Sunday, August 21, 2011

Addressing The Need

If you have been following this blog (and surprisingly, a lot of people actually read it), then you know that I've purchased a Beretta M9A1 and mounted a Streamlight TLR-1s light to the rail.  You may have also read an entry where I had it mounted to my Ruger SR9.  To be honest, I really didn't like it on the SR9 - but I digress.

Well, okay, I've got the gun, mounted the light, bought a bucket of magazines for it, so I guess I'm ready for when the SHTF, right?  Nope.  I still need a holster for it.  The problem is that it's really hard to find the right holster for my personal needs.

For me, it's not all about the most tacticool holster there is, hence the most expensive and ridiculous.  It's more about practicality and economy, as well as adaptability.  Now, that's a hard pill to swallow when you are sourcing a holster that will accommodate a large framed gun with a mounted light.  Unfortunately, my search for something that will do all that I require, and still be inexpensive, has turned up nothing.  Most of the holsters, systems, rigs, or whatever you want to call them, seem to center around being drop down thigh holsters, molle adaptable holsters (not a bad option if I was wearing a tactical vest all the time), belts, weapon specific, and I even found an inside the waistband holster if you believe that.  But none of these could adapt.  This holster is going to be primarily for my go-to gun for when all hell breaks loose, but I also want to be able to run other guns I have in it for when I'm using them.  If I'm out hiking in the woods, it'd be nice to stuff a 4" magnum revolver in it instead of a 9mm.  Instead of rattling off the crap I need, I'm going to go another route and talk about the crap I don't need.  This list is much shorter than my list of needs, but it is a deal breaker for about 90% of the crap out there - including the economy priced holsters.  Damn!

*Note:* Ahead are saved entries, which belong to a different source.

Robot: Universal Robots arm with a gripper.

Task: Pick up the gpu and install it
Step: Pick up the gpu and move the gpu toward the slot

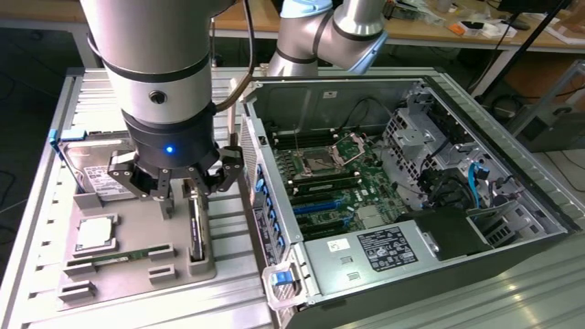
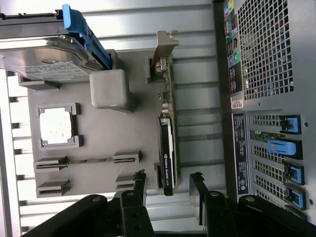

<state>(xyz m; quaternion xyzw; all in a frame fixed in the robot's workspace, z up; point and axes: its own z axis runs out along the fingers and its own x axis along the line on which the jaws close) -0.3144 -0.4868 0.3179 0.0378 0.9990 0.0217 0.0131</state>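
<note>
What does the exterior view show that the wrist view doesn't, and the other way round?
The exterior view adds the arm's body and the open case's inside, with the motherboard and power supply. The wrist view adds the case's perforated rear grille and the metal bracket at the gpu's end. Both share the gpu standing on edge in the grey tray, the hard drive, the processor, and the open gripper just above the gpu.

Black gpu (image 2: 167,153), grey tray (image 2: 98,143), blue case latches (image 2: 282,147).
</note>
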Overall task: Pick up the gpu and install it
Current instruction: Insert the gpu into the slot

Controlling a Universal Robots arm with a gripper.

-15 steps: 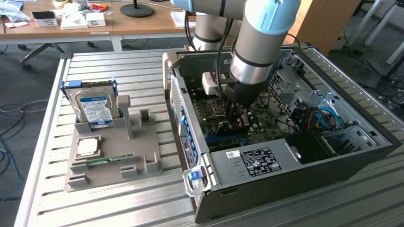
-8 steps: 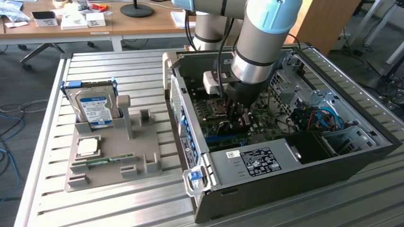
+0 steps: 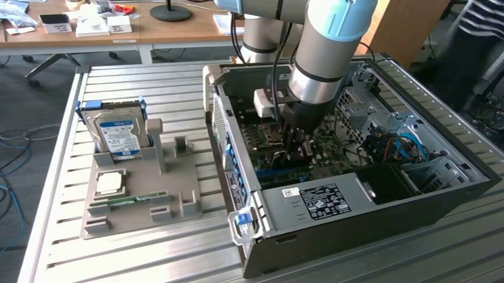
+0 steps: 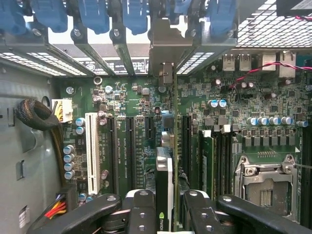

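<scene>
Reaching down, gripper (image 4: 168, 207) clamping gpu (image 4: 165, 175) edge-on

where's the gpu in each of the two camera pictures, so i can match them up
Exterior view: the gpu is a dark card held edge-down under the gripper, inside the open computer case, low over the motherboard.
Wrist view: seen edge-on between the gripper's fingers, its silver bracket at the case's rear slot openings.
Shared landmark: the green motherboard directly beneath the card.
</scene>
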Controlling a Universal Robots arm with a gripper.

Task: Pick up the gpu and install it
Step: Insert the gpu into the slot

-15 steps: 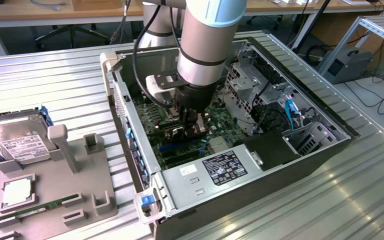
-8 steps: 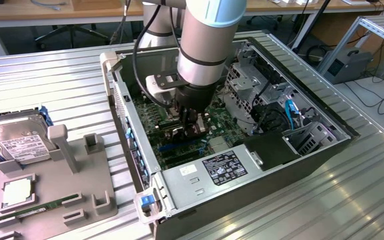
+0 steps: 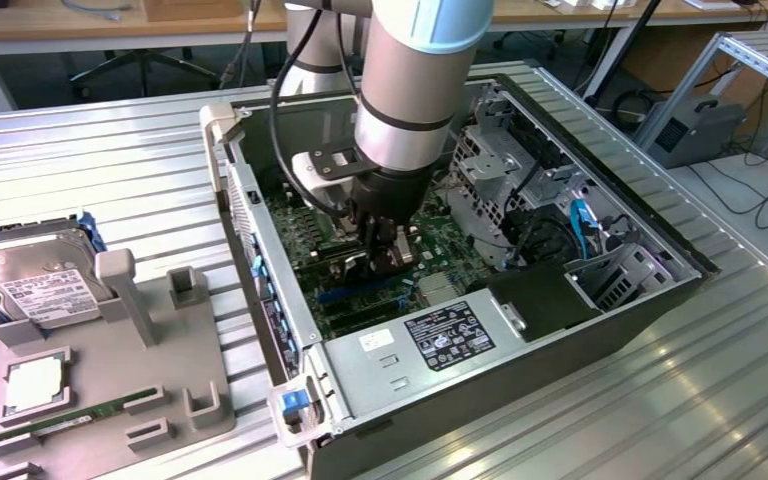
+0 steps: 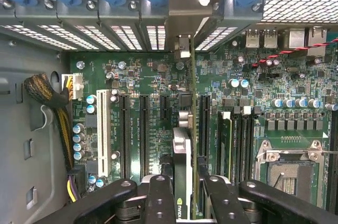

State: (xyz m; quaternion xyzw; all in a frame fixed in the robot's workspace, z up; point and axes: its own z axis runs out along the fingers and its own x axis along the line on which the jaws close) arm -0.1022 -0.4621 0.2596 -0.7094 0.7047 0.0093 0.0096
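Note:
In the wrist view the gpu [image 4: 190,102] shows edge-on as a thin card running over the green motherboard [image 4: 148,76]. Its silver bracket [image 4: 185,2] is at the case's rear slot openings. My gripper [image 4: 187,195] is shut on the card's near end, one black finger [image 4: 158,197] on each side. I cannot tell whether the card's edge sits in a slot. In the exterior view the gripper [image 3: 381,258] reaches straight down into the open computer case [image 3: 598,300], low over the motherboard [image 3: 344,275].
Black expansion slots [image 4: 125,134] and a white one [image 4: 103,134] lie beside the card, and the CPU socket [image 4: 288,168] is on its other side. A yellow-black cable bundle [image 4: 47,92] hugs the case wall. Outside, a grey fixture [image 3: 117,380] holds a hard drive [image 3: 37,285].

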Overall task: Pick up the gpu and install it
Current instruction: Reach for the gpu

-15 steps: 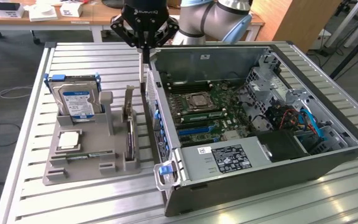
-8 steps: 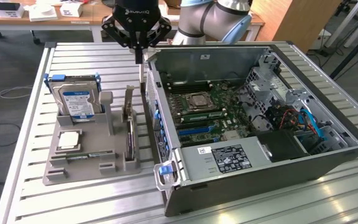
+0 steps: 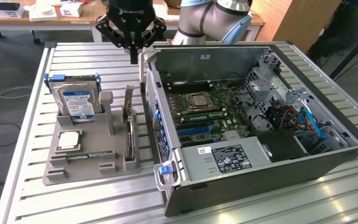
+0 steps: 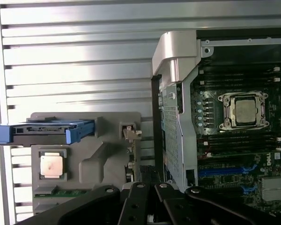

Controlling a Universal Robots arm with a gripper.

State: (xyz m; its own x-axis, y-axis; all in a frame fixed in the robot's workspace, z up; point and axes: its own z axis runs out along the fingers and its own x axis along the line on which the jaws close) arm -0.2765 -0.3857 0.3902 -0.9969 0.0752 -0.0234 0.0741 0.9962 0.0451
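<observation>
The gpu [image 3: 130,119] stands on edge in a slot of the grey holder [image 3: 79,175], right beside the wall of the open computer case [image 3: 253,186]. In the wrist view the gpu [image 4: 132,152] is seen edge-on, with its silver bracket at one end. My gripper [image 3: 133,57] hangs above the far end of the gpu and the case's rear corner, well clear of both. Its fingers are shut together and hold nothing. The black gripper linkage [image 4: 150,206] shows in the wrist view.
The holder also carries a hard drive [image 3: 76,100] in a blue frame, a processor chip [image 3: 69,140] and a RAM stick [image 3: 82,156]. Inside the case lie the motherboard [image 3: 207,114] and a power supply [image 3: 225,158]. Everything stands on a slatted metal table [image 3: 73,205].
</observation>
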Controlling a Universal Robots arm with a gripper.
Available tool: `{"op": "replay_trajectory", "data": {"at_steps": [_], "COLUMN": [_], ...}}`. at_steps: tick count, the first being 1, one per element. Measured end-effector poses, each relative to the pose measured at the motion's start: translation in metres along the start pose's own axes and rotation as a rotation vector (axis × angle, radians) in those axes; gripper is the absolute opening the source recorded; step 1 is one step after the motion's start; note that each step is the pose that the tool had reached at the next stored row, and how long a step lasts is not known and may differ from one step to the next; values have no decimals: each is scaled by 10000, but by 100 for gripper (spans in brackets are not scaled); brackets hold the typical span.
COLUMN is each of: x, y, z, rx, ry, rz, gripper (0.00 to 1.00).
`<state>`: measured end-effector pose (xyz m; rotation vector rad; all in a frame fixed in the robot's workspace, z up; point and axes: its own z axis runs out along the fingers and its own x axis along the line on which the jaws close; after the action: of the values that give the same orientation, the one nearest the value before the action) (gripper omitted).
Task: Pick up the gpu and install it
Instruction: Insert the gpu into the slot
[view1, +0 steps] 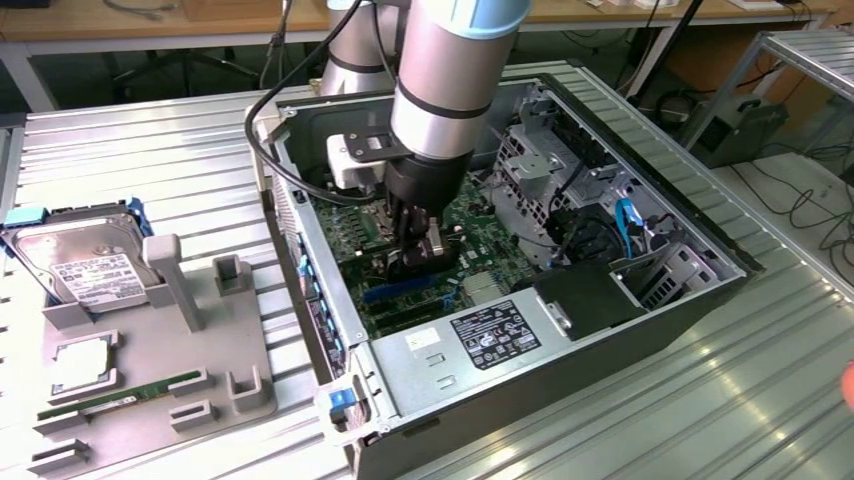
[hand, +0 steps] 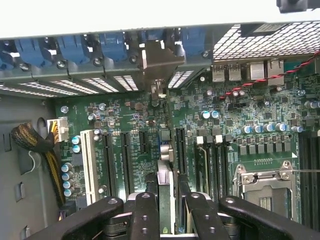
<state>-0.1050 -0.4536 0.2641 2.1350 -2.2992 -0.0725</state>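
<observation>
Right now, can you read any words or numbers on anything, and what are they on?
None can be read.
Power supply label: print too small.
Hard drive label: print too blurred.
Small white sticker on the computer case: unreadable.
Motherboard markings: too tiny.

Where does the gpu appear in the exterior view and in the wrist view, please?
Exterior view: the gpu stands edge-on in the gripper, inside the open computer case, above the motherboard.
Wrist view: the gpu is seen edge-on between the fingers, its bracket toward the rear slots.
Shared landmark: the green motherboard.
</observation>
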Motion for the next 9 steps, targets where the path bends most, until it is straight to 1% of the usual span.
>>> {"op": "replay_trajectory", "data": {"at_steps": [2,4,5,6,7,8,9], "x": [0,0,0,0,0,1,0], "y": [0,0,1,0,0,0,0], "z": [4,8,9,9,10,10,11], "rx": [4,11,16,23,31,37,46], "ry": [56,130,197,280,377,494,593], "rz": [3,5,9,12,15,17,21], "gripper": [26,26,26,26,26,26,26]}}
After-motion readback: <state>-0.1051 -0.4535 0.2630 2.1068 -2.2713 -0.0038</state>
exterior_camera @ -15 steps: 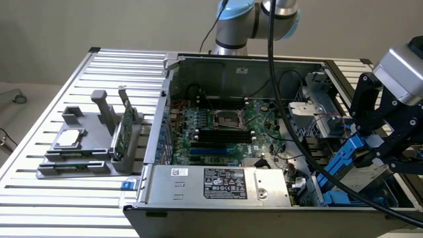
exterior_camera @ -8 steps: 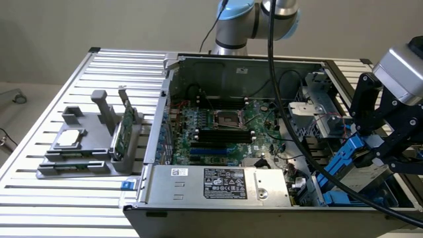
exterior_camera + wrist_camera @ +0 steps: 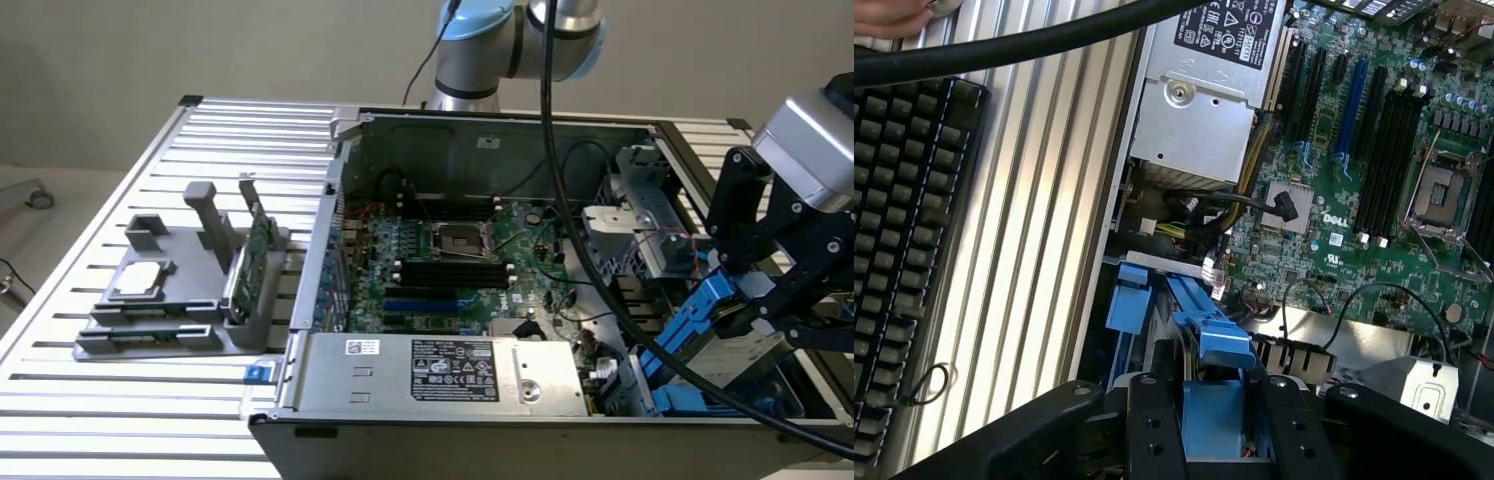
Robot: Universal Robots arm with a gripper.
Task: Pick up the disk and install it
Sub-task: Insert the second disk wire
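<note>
Black gripper (image 3: pixel 1219 425) fingers sat nearest my wrist camera, partly closed and clamped on the blue carrier of the disk (image 3: pixel 1216 400); from the exterior view I saw the disk (image 3: pixel 705 325) held tilted over the computer case (image 3: pixel 400 395), at the exterior view's right, above the blue drive bay (image 3: pixel 674 395).

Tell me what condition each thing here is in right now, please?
Disk: held in the fingers, tilted, over the computer case's corner at the exterior view's right.
Gripper: shut on the disk's blue carrier.
Computer case: side open, motherboard exposed.
Processor socket: empty, no cooler on it.
Green circuit card: standing on edge in the grey holder.
Small silver chip: lying flat on the grey holder.
</note>
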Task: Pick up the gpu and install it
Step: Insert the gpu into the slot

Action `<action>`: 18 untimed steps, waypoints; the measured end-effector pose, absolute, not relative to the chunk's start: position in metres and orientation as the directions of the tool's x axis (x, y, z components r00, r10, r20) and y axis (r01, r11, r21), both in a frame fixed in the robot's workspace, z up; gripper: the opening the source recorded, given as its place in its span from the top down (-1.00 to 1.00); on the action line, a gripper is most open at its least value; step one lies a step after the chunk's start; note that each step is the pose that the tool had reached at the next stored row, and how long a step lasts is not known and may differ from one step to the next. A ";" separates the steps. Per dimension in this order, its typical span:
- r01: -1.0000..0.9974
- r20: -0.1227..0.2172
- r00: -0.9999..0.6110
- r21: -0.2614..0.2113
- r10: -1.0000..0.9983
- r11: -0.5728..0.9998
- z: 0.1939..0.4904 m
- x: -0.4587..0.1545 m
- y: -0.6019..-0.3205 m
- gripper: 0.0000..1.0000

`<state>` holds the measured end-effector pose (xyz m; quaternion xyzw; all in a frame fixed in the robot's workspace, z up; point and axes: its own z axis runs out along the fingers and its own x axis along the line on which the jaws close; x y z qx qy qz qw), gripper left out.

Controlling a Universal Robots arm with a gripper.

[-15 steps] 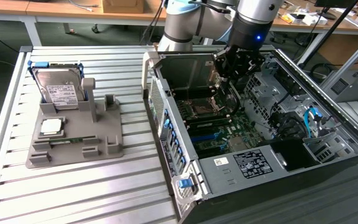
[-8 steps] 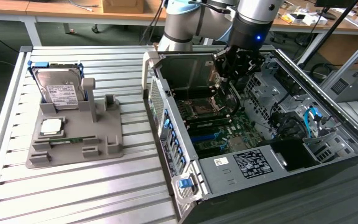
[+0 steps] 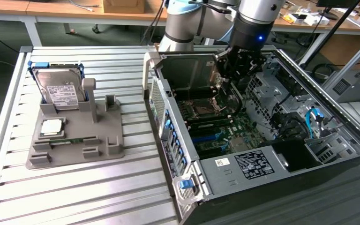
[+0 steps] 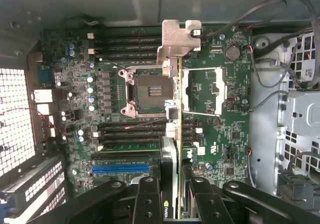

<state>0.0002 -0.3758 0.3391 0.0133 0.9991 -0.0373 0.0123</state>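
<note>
Jaws of the gripper (image 4: 172, 181) clamp the gpu (image 4: 172, 134) edge-on between them, its bracket jutting ahead, probably so the card faces the motherboard (image 4: 220, 98) beyond squarely inside the case (image 3: 230, 173).

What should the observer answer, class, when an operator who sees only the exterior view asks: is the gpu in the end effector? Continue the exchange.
Observer: Yes, the end effector grips the gpu edge-on between its fingers.
Operator: Where is its bracket?
Observer: The bracket is at the end away from the fingers.
Operator: What is it over?
Observer: The motherboard; its edge passes beside the CPU socket.
</note>
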 end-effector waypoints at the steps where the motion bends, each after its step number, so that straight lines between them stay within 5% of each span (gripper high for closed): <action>1: 0.016 -0.025 -1.000 -0.074 0.014 0.997 0.339 0.000 -0.376 0.47; 18: -0.209 -0.025 -0.977 -0.074 -0.211 0.975 0.339 0.000 -0.376 0.47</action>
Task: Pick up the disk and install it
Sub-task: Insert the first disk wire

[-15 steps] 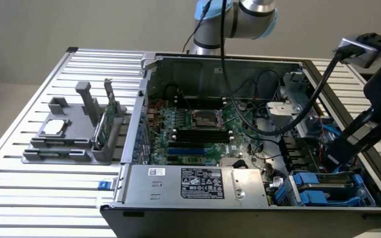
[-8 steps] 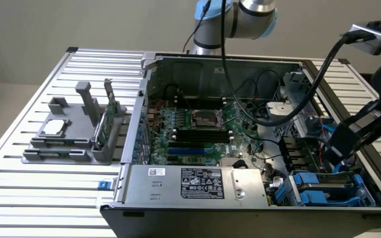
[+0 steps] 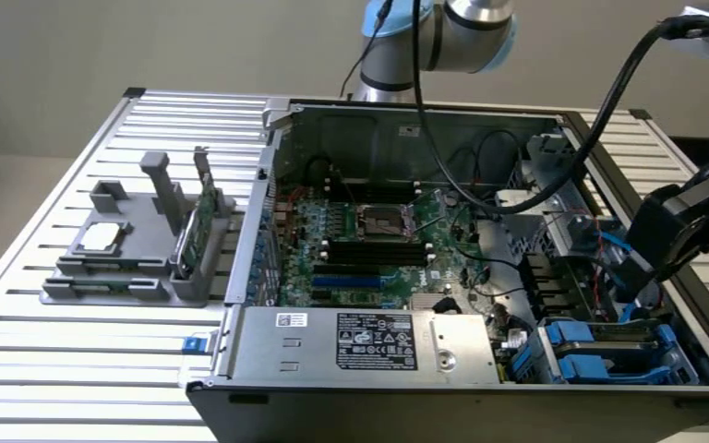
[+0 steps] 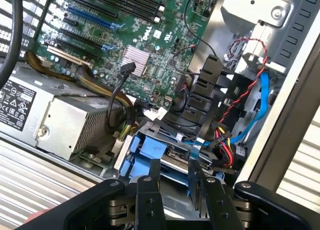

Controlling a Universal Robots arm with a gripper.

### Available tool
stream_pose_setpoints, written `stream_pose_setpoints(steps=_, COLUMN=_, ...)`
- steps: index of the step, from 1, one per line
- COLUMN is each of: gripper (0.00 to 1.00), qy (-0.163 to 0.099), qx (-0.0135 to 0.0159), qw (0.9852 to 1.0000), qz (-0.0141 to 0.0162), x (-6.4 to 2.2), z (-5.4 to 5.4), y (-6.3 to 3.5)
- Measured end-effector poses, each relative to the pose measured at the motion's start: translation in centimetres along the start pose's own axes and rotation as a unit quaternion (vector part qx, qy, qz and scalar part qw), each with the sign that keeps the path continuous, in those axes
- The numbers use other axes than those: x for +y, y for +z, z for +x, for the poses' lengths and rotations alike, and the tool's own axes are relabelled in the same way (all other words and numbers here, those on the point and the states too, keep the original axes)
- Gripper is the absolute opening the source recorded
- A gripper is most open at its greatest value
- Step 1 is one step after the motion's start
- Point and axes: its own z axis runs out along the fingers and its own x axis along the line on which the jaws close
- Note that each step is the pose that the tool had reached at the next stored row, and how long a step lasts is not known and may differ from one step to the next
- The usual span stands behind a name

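Disk [image 3: 604, 343] [image 4: 170, 151]: sitting low in the blue drive bay [image 3: 572, 334], at the exterior view's right of the power supply [image 3: 367, 341].
Gripper [image 3: 644, 300] [image 4: 174, 163]: hovering right over the disk, honestly can't tell if it's clamping it or loose.

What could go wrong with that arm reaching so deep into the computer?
The gripper hangs close to loose red and blue wires; it might snag them. The disk lies in a crowded corner of the case; tilted, it could jam. The arm's black cable drapes over the case and might catch.
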Motion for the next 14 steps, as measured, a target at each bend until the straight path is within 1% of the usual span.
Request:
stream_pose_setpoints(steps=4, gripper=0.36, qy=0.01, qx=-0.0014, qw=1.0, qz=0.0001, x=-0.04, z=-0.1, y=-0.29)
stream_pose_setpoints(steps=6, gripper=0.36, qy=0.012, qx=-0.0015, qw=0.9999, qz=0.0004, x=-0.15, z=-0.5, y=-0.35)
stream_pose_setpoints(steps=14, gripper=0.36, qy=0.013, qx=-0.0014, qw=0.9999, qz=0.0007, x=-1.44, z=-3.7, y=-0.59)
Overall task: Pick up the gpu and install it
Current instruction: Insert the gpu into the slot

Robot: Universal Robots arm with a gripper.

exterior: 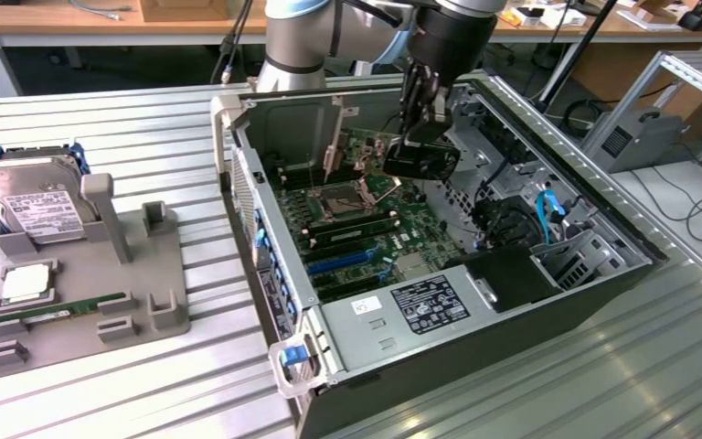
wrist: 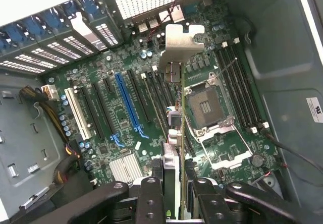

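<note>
Closest to us is the ridged metal table (exterior: 510, 393). On it, at the exterior view's left, sits a grey tray (exterior: 77, 270). Its little stands keep spare parts easy to grab. A hard drive (exterior: 37, 206) leans at the far end of it, and a thin green memory stick (exterior: 65, 311) lies at the near end.

Next comes the open computer case (exterior: 364, 343). It lies on its side, so we can reach in from above. The green board (exterior: 369, 242) inside faces up.

Farther in, the claw (wrist: 174, 183) hangs down inside the case. It is pinching the gpu (wrist: 173, 120) tight, one finger on each flat side. We hold the card on its thin edge, because we think that edge has to meet a long slot. Its silver bracket (wrist: 179, 42) points at the case wall with the holes, where it seems to belong. The card floats above the board, between the blue slot (wrist: 128, 105) and the square chip socket (wrist: 204, 105). We think it is not pushed in yet.

Farthest away, the arm's base (exterior: 296, 37) stands behind the case, and wooden benches (exterior: 83, 18) are behind that.
</note>
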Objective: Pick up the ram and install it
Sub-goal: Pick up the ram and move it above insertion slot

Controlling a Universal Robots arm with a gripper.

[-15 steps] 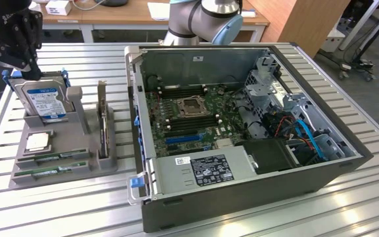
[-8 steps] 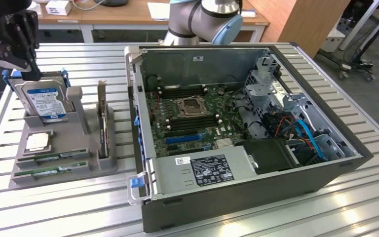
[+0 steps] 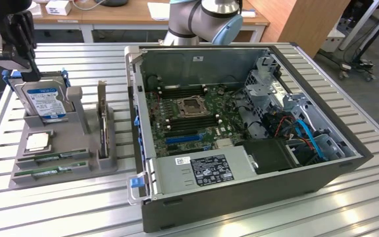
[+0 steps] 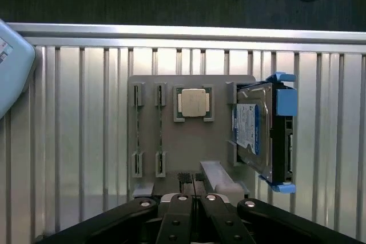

Before I get into the list of don't wants, I need to explain exactly what this holster is going to be used for.  Aside from when the SHTF, this is open carry all the way - blatant unapologetic open carry. This holster will be used when I'm out in the back woods, hiking on trails, camping, shooting, and if the situation warrants it, home defense in a WROL type situation.  Most of the time, the holster will accompany the gun for situations where I want to run it - like in the mountains.

I have no need for a weapon specific holster.  In keeping with the economy theme, I've determined that a holster that can fit a few different pistols will actually save me cash in the long run because, a: I don't carry two pistols at once in the field and, b: if 1 holster can accommodate 5 pistols, that's 4 less holsters I have to buy for the application.  This also opens up my pricing options, as I can justify a more expensive holster up front.  Buying a single $100 holster will save me in the long run instead of buying 5 different model specific $50 holsters.

I have no need for a belt use only holster.  As much as I like belt holsters, they do not always work.  On backpacking trips (and I'm talking day hikes and short overnighters), I'm likely to be carrying my Osprey backpack, which has a hip belt.  The downside to a belt-only holster is that it interferes with the pack's belt system and vice versa.  Additionally, the interference may compromise me in the event I have to quickly draw the gun from the holster.  If the padded hip belt is in the way, then I can't quite draw. 

I have no need for a leather holster.  Leather is great for concealed carry and even open carry in an urban setting (face it, leather is more refined looking), but leather isn't my personal choice for backwoods carry.  The reason is because when leather gets wet, it tends to shrink when it dries, and it can hold the moisture against your weapon.  Nylon tends to dry out faster and you can brush of mud and debris easier.

At the end of the day, there were two obvious options available to me: the Tactical Tailor modular light holster or the Blackhawk Omega VI Ultra holster.  Initially, I was leaning toward the Tactical Tailor holster because of the initial price point of about $45.  However, after seeing how much a drop down panel would cost (in order to get the holster off my belt and below my backpack's hip support), I'd be spending as much as other holsters that were already drop down capable.  What drove me away from other drop down models is that they were exclusively drop down holster and incapable of becoming belt holsters for those time I might want them to be.  The Blackhawk Omega VI ultra fits all my needs completely, but I was initially scared away by their asking price of over $100. 

However, determined as I was, I found one on Amazon.com for only $67 with free shipping.  Hey, now that's a good deal!  Considering it is only $22 more than the Tactical Tailor holster, I figure the Blackhawk is worth it. 

I'm very intrigued by the fact that it can adapt to serve as a belt holster (as shown above), a drop down thigh rig holster, and can even be attached to a molle adaptable vest or chest rig, should I desire in the future.  The other benefit, from what I've read is that it can also close up in the snout so that guns without lights can be secured easily.  Another neat feature is the pouch in the front.  Blackhawk calls this a magazine pouch, but there is no way I'm storing my spare mags on the holster.  This would be better served as a multi-tool pouch or for a flashlight, like my new Streamlight Scorpion X (more on that later). 

With this holster, I hope to strike a balance between practicality, economy, and adaptability.  I have read very positive reviews about Blackhawk products and will look forward to running this through its paces.